**WHAT IS BEING ASKED:**
If a line of the entries below includes the word "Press", it counts; state the total and nothing further.

Collection entries
━━━━━━━━

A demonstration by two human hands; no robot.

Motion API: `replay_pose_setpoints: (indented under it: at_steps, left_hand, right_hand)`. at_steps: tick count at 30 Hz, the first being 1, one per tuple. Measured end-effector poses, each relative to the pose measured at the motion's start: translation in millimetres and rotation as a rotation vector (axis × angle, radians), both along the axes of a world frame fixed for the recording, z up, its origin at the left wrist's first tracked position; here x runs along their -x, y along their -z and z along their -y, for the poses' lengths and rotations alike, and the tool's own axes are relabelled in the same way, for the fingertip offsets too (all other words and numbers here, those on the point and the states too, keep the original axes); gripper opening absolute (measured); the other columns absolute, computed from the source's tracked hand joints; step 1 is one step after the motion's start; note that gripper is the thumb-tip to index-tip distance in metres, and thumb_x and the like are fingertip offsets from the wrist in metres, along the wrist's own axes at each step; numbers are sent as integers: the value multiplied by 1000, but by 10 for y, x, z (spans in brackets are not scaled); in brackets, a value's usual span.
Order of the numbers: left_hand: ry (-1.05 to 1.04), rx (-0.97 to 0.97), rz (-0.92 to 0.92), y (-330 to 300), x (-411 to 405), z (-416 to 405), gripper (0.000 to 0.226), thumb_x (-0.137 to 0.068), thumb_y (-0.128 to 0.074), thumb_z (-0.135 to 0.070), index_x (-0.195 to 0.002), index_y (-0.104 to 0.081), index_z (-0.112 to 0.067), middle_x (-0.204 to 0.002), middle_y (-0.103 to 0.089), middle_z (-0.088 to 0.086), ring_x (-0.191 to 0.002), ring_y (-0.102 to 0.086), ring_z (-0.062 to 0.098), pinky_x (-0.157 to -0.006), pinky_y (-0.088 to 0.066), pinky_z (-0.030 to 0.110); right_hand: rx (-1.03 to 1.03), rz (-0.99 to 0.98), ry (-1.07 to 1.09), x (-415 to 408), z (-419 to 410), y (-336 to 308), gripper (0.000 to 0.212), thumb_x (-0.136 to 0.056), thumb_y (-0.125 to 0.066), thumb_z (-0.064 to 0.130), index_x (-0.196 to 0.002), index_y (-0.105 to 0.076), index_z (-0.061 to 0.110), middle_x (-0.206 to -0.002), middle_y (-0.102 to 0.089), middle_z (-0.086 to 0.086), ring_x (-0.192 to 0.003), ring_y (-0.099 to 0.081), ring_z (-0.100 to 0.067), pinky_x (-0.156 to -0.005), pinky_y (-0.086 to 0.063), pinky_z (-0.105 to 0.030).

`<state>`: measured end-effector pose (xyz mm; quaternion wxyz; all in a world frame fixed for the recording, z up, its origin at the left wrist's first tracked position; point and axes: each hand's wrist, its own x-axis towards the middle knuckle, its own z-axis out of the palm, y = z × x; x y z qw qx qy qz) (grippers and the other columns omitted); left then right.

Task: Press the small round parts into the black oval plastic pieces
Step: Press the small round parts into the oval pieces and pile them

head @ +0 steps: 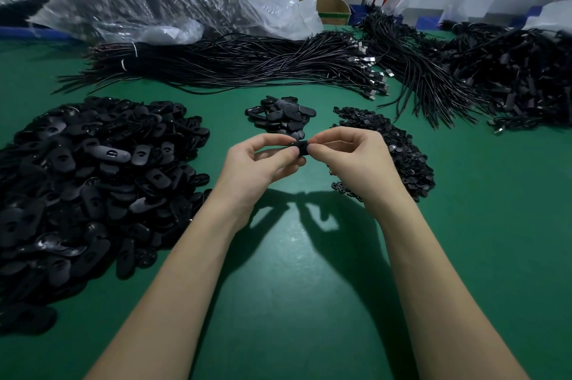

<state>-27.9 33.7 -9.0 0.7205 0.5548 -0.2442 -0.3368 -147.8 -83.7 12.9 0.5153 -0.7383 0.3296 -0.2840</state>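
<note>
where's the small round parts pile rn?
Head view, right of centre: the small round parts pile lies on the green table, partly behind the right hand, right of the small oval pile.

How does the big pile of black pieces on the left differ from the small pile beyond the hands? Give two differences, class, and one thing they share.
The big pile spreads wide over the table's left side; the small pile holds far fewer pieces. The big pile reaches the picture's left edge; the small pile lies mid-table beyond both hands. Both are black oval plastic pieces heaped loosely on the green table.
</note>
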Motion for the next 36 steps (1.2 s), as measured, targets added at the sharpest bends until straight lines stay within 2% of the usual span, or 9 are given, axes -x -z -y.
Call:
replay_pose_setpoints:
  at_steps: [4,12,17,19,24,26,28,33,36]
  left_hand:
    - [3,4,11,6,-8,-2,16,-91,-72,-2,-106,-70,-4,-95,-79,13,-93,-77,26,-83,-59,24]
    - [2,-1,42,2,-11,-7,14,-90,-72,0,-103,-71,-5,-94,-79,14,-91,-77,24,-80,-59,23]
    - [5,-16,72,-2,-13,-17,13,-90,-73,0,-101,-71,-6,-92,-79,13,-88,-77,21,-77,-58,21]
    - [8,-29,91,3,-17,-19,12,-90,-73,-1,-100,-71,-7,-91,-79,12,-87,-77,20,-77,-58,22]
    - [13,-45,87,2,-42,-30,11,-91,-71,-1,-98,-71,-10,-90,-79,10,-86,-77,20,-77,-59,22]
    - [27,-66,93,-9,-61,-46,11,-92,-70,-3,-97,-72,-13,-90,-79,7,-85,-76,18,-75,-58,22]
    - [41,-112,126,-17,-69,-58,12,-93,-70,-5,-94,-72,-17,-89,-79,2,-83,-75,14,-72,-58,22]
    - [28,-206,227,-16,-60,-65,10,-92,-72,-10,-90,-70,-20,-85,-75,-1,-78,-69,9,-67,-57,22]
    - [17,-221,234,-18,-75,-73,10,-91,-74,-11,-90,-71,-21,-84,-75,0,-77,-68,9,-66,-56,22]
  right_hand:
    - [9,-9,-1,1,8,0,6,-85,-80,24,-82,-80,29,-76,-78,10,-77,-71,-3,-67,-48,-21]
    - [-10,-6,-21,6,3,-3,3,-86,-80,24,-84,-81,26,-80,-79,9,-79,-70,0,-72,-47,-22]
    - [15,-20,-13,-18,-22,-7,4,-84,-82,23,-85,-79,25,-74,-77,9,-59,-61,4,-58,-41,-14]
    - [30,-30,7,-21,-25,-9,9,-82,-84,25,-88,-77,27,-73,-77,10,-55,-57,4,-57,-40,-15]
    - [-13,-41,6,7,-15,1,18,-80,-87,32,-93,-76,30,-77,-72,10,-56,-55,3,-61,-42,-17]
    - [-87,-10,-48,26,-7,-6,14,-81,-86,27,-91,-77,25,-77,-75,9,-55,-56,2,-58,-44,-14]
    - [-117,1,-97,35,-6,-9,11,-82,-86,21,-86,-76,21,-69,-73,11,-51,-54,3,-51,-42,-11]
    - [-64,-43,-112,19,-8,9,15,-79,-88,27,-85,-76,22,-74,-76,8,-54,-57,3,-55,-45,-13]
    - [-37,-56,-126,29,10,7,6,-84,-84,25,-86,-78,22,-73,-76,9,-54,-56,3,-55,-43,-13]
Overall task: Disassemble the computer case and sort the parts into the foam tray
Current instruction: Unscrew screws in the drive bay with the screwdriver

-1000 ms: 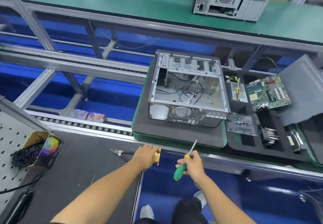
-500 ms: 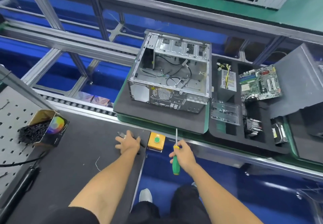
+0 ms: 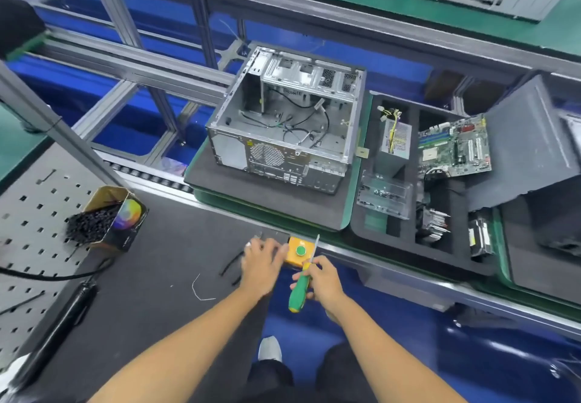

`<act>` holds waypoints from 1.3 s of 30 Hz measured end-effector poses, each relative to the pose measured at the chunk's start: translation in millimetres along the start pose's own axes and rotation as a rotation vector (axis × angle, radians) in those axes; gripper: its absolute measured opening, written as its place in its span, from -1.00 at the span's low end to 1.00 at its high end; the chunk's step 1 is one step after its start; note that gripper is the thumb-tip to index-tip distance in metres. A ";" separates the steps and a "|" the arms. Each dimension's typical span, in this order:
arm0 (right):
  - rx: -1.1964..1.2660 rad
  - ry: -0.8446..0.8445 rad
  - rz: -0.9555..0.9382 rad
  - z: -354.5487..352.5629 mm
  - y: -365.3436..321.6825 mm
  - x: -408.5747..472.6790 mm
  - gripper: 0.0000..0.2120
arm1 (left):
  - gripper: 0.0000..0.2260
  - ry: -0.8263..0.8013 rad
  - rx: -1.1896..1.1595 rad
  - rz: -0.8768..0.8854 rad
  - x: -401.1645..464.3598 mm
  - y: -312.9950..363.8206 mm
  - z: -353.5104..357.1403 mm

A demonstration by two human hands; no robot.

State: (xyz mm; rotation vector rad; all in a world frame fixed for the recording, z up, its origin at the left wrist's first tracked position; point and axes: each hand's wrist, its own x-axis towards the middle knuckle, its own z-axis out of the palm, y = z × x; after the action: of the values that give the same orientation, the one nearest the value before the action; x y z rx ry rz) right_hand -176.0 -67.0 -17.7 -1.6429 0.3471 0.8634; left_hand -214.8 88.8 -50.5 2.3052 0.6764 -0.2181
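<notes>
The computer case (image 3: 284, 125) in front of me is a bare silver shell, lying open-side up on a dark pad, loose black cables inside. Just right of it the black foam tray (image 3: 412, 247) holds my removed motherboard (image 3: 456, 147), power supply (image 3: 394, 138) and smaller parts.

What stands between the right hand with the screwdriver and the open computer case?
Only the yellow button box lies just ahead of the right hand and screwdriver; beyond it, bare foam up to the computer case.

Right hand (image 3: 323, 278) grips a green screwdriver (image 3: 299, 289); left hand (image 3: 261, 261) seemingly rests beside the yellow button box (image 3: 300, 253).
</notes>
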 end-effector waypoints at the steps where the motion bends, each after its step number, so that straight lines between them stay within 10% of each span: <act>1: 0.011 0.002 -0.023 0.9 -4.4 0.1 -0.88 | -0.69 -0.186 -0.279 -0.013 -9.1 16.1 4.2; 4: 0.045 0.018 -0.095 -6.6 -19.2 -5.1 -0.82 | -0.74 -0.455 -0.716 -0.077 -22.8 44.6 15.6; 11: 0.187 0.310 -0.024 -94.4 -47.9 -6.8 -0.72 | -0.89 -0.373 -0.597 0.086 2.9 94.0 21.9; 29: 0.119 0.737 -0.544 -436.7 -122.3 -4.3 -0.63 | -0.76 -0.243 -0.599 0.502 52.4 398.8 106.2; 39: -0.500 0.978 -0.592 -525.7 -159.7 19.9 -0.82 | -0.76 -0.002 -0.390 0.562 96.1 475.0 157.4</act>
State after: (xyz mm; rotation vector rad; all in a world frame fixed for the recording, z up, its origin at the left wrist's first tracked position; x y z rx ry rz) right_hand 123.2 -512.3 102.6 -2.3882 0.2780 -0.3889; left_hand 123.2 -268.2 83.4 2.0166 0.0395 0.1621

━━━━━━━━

**THE COMPLETED TASK:**
2